2016 ended on a positive note, according to Levin, with the number of publicized acquisitions increasing 33% from the third quarter to the fourth quarter, when 93 individual transactions occurred. The fourth quarter of 2016 was the third most active quarter ever, the company said, although acquisitions were down from the record of 106 set in the same quarter of the previous year.

The total dollar volume of seniors housing and care merger and acquisition activity reached $14.4 billion in 2016, slightly more than the $14.2 billion that 2015 saw, according to Levin. Kauffman, however, pegged transactions volume for seniors housing and care in 2016 at $14.1 billion and said that total annual volume in 2015 was $21.8 billion.

Again, the year ended on a positive note regarding dollar volume, Levin said, with the dollar volume of publicly known acquisitions in the industry more than doubling from the third quarter to the fourth quarter. Dollar volume went from $2.9 billion to $6.5 billion in that time, also representing a doubling of the year-over-year dollar volume, according to the company; it had been $2.3 billion during the fourth quarter of 2015.

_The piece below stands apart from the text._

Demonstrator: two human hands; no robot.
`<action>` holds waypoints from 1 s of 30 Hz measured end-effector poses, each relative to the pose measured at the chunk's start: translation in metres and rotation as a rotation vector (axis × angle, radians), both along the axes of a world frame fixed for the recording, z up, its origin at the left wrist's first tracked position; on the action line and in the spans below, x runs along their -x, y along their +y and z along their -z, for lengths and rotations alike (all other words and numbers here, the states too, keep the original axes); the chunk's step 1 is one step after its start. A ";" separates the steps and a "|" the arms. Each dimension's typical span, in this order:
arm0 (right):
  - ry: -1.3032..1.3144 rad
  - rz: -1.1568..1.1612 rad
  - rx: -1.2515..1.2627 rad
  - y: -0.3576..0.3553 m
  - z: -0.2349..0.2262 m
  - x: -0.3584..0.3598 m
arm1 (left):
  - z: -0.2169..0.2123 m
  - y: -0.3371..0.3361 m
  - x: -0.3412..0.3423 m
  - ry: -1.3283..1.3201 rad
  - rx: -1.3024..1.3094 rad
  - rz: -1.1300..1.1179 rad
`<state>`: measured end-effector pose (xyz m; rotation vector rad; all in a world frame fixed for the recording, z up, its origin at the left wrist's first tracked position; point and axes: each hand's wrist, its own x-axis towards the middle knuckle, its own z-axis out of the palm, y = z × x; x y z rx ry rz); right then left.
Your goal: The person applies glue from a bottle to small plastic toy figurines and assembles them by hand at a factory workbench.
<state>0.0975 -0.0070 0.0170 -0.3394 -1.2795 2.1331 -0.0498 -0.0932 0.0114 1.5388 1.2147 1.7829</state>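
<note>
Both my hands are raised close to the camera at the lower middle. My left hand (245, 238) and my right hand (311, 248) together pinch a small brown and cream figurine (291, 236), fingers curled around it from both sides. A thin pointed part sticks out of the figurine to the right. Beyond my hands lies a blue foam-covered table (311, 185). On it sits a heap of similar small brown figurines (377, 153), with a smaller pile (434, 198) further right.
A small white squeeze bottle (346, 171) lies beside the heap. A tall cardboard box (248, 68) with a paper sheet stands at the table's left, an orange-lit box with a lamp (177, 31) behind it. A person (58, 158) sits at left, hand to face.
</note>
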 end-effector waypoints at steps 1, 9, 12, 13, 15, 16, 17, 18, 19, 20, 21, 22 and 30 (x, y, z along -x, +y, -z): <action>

Much of the growth in volume in the last quarter of 2016 came as some healthcare real estate investment trusts repositioned their large portfolios, said Steve Monroe, a partner at Levin. Kauffman said that acquisitions by institutional buyers and private buyers, including private REITs and partnerships, accounted for most of the dollar volume last year, and that most of the transactions were relatively small.